▸ TASK ITEM:
Tally the lines below that hold the string "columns", and give only the tally.

[Items listed in a dataset]
· · · ·

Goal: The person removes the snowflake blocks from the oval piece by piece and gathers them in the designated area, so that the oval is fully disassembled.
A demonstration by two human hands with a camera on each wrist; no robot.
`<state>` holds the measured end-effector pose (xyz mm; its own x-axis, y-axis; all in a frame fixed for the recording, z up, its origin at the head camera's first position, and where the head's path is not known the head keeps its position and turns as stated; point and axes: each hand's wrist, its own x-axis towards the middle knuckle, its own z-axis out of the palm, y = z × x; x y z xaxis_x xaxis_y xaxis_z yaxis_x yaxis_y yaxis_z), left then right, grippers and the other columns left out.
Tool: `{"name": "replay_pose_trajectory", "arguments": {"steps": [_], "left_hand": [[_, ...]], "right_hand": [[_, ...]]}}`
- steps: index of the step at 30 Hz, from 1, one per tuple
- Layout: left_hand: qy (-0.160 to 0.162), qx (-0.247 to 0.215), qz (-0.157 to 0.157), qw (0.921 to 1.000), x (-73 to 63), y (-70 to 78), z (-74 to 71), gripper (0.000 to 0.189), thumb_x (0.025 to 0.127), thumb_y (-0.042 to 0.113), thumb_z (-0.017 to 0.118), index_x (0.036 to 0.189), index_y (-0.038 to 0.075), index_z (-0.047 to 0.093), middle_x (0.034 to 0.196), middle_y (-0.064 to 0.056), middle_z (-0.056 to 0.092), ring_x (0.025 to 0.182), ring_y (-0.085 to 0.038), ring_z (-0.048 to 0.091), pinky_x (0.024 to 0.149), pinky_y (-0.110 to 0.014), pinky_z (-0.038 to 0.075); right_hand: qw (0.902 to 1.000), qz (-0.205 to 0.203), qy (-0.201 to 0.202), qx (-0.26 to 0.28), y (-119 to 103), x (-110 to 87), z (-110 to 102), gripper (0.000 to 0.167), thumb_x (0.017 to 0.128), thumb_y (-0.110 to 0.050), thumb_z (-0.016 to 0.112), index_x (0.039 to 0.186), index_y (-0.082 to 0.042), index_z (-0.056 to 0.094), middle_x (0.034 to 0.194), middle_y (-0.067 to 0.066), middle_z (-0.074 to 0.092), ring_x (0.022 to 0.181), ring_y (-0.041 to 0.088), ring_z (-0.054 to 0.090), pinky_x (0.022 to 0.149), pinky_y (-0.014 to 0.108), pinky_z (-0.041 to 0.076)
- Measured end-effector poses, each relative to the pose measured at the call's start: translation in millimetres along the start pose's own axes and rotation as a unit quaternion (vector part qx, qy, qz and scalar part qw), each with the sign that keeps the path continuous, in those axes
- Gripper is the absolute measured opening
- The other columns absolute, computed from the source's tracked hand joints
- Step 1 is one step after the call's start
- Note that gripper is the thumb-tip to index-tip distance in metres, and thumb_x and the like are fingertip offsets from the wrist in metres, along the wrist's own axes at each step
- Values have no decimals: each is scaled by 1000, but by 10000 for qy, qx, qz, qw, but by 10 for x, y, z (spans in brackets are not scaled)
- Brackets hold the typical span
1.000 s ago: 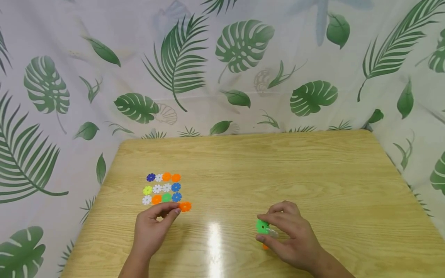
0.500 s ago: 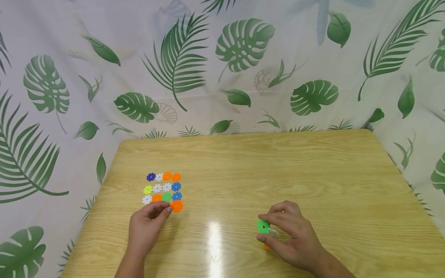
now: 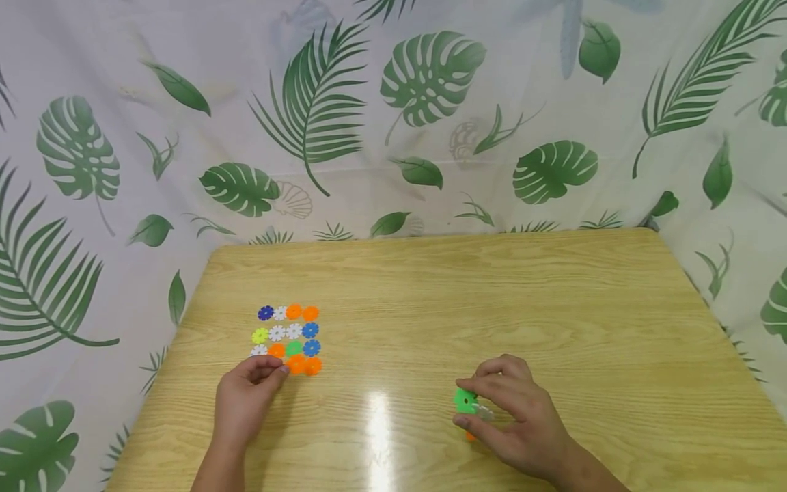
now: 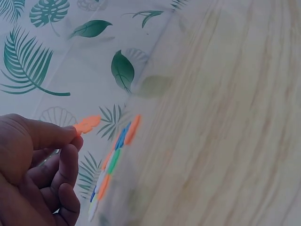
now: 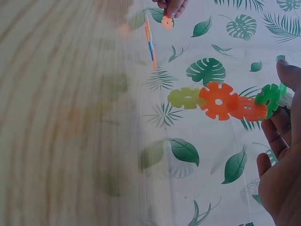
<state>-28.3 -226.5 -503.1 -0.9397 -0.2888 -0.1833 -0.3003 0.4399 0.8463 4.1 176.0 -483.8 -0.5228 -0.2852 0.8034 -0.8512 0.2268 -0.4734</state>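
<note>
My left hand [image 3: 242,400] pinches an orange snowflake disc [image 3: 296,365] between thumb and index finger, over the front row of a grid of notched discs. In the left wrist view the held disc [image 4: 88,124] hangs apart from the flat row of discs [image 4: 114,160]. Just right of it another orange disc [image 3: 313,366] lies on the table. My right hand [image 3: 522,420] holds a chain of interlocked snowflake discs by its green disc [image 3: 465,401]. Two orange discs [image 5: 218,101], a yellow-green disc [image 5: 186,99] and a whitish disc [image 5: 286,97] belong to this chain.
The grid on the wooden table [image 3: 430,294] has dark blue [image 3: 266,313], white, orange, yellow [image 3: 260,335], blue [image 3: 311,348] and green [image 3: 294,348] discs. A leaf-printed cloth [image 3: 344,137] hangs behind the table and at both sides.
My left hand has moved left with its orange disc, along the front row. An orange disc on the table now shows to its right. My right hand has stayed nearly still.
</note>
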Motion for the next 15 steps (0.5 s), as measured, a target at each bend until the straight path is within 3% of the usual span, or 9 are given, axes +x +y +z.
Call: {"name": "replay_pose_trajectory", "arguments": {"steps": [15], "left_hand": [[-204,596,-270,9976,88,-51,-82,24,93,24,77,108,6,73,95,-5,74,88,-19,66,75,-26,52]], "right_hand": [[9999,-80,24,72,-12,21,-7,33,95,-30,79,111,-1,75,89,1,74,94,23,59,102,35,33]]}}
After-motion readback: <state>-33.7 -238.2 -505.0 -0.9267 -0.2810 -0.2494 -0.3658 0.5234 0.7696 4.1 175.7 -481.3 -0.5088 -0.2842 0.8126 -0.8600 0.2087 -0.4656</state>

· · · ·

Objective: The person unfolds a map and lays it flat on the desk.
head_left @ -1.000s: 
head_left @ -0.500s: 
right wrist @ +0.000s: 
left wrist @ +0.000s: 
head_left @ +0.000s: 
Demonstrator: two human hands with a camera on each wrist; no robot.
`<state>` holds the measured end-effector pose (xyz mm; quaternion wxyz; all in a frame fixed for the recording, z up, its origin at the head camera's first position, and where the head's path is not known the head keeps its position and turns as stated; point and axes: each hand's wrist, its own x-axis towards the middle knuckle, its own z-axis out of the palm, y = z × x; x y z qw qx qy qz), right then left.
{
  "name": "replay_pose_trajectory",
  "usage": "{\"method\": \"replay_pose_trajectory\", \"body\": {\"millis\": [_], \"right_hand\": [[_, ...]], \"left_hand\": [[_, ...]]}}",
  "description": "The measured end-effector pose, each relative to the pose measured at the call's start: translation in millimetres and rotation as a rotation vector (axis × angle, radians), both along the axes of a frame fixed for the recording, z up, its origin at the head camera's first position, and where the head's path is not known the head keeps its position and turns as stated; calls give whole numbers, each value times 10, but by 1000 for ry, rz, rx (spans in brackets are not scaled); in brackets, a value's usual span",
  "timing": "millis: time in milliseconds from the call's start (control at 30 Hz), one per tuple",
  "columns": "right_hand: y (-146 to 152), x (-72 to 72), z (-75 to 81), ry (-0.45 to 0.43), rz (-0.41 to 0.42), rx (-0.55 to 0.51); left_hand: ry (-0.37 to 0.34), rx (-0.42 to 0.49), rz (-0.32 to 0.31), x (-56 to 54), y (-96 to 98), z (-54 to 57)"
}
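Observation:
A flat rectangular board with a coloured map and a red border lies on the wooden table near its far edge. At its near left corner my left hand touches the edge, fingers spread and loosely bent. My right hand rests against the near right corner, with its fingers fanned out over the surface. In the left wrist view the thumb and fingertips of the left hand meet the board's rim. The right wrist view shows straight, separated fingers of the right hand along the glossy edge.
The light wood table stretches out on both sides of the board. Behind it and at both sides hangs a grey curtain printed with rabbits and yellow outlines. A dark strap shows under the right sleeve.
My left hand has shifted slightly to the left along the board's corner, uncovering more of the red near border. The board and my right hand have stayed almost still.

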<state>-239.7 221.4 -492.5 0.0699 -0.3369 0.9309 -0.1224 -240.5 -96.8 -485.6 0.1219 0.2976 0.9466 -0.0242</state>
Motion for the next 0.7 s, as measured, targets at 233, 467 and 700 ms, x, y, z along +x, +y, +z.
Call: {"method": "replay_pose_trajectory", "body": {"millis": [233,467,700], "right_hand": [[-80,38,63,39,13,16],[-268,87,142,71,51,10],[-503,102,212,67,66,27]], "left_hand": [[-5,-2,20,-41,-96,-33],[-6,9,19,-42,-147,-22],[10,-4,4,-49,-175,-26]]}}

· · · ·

▸ ANSWER FOR THIS EXERCISE:
3